Mueller - Weiss Syndrome: An uncommon cause of midfoot pain

Kumar VK1, Renuka Mohan2

1. Asst. Professor of Orthopaedics

2. Professor of Orthopaedics


Gokulam Medical College Venjaramoodu Trivandrum, Kerala India




Spontaneous osteonecrosis of the navicular in the adult is known as Mueller-Weiss syndrome. It is a rare disease characterised by a collapse of the lateral portion of the tarsal navicular combined with a medial protrusion of the talar head and peri-navicular osteoarthritis. ( Figure 1, 2) this article, we describe a case of spontaneous osteonecrosis of navicular in a 43-year-old female. The chronic midfoot pain over the dorsomedial aspect of the right foot was resolved after complete removal of the necrotic bone from the navicular, followed by autologous bone grafting of the resultant defect.


Case report

A 43 year old female patient presented with pain in the right foot of 2 years duration. The pain was dull aching and insidious in onset. There was no history of trauma. She was not diabetic. There were no constitutional symptoms or history suggestive of any inflammatory arthritis. Over a period the pain has become severe affecting her normal gait.
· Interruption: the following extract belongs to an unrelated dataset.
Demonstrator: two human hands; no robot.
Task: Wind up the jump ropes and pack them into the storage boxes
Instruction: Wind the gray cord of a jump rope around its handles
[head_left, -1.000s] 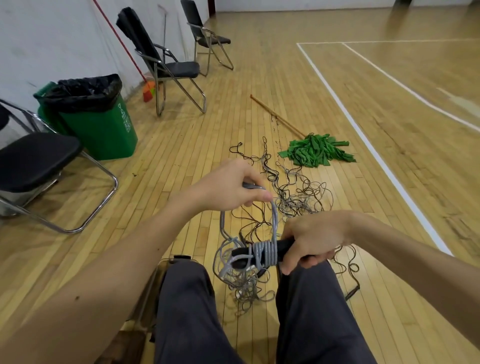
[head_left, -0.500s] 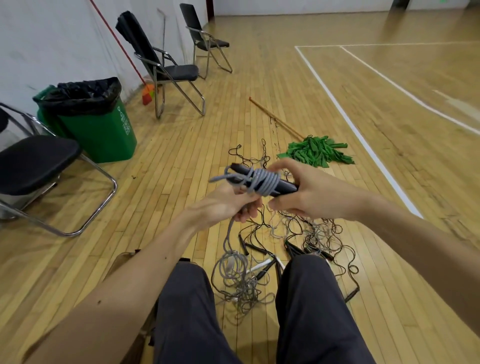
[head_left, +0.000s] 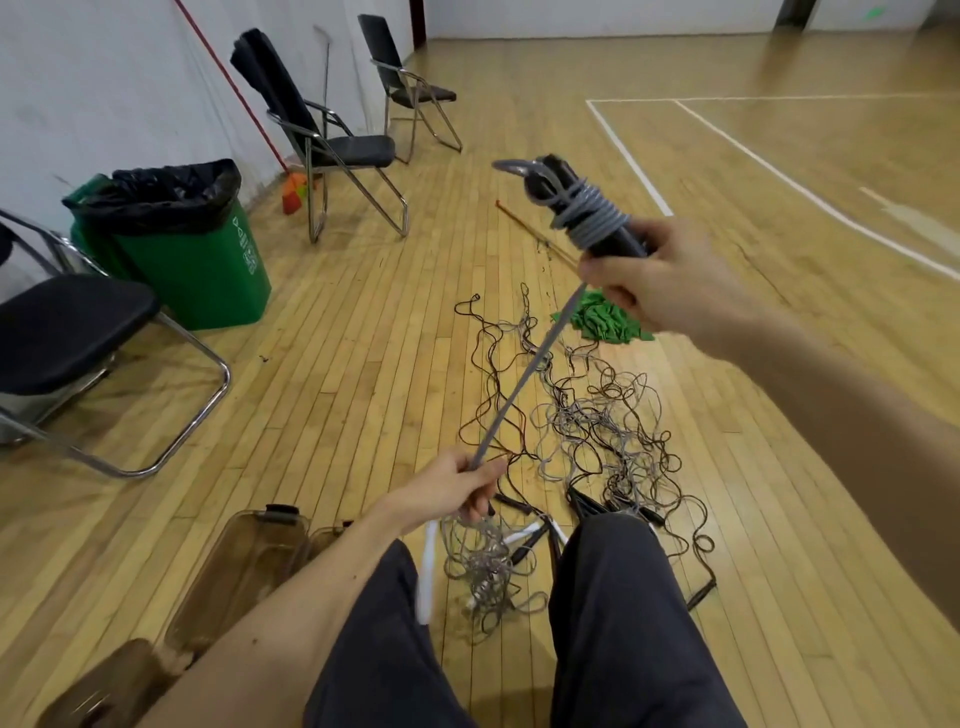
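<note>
Head view: person seated, legs out over the gym floor (head_left: 337, 374). Right hand (head_left: 670, 291) is raised, its fingers wrapped round the paired black handles (head_left: 558, 182). Several turns of the grey rope (head_left: 524, 384) are already coiled about the handles. Left hand (head_left: 452, 491) is low, near the knee, pinching the same rope. The stretch between the two hands runs taut and straight. Below the left hand the unwound part drops into a loose grey heap (head_left: 483, 566) between the legs.

Progress, as judged:
- One rope is partly wound, with a fair length of it left to take up.
- A tangle of ropes (head_left: 597, 431), dark and grey, lies spread on the floor ahead, with loose handles at its near edge. The number of ropes cannot be told.
- The storage boxes (head_left: 244, 566), brownish clear plastic, sit on the floor at the person's left. No wound bundle can be made out inside them, and the nearest one is blurred.
- Packing looks not yet begun, so most of the task is left.

Also present: green bin (head_left: 197, 270), folding chairs (head_left: 337, 145), green mop head (head_left: 602, 319) beyond the tangle
</note>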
Examination did not reveal any swelling or deformity of foot. There was severe tenderness over the dorsomedial aspect of the foot in the region of navicular. There was no neurovascular deficit.

Radiological findings revealed sclerotic collapsed navicular with dorsal and lateral extrusion of the fragmented bone.

This idiopathic osteonecrosis of navicular bone was treated with excision of the sclerotic bone and medial column arthrodesis with tricortical iliac graft. To improve the biomechanics of the foot the subtalar joint was also arthrodesed. (Figure 3, 4)


Spontaneous osteonecrosis of the navicular in the adult is a rare entity and is known as Mueller-Weiss syndrome. This syndrome is distinct from the osteochondrosis of the tarsal navicular bone that occurs in children (Khler disease). There is little English literature available on this syndrome. In 1927, Mueller described a condition of navicular bone, occurring in adults that he thought was a chronic deformation related to compression from adjacent bones. The radiographic characteristics described in this condition included medial and/or dorsal protrusion of portions of or the entire navicular bone and a comma-shaped deformity due to collapse of the lateral portion of the bone. Bilateral distribution of different severities and pathologic fractures were additional findings in this disease. In 1929, Weiss described adults who had similar abnormalities and proposed osteonecrosis as the primary causative factor. Subsequently, further descriptions of the same disorder in 30 patients, predominantly female patients with changes characterised by increased radio density and fragmentation of the navicular bone have appeared and a variety of names, including bipartite navicular bone and osteopathia deformans, have been used.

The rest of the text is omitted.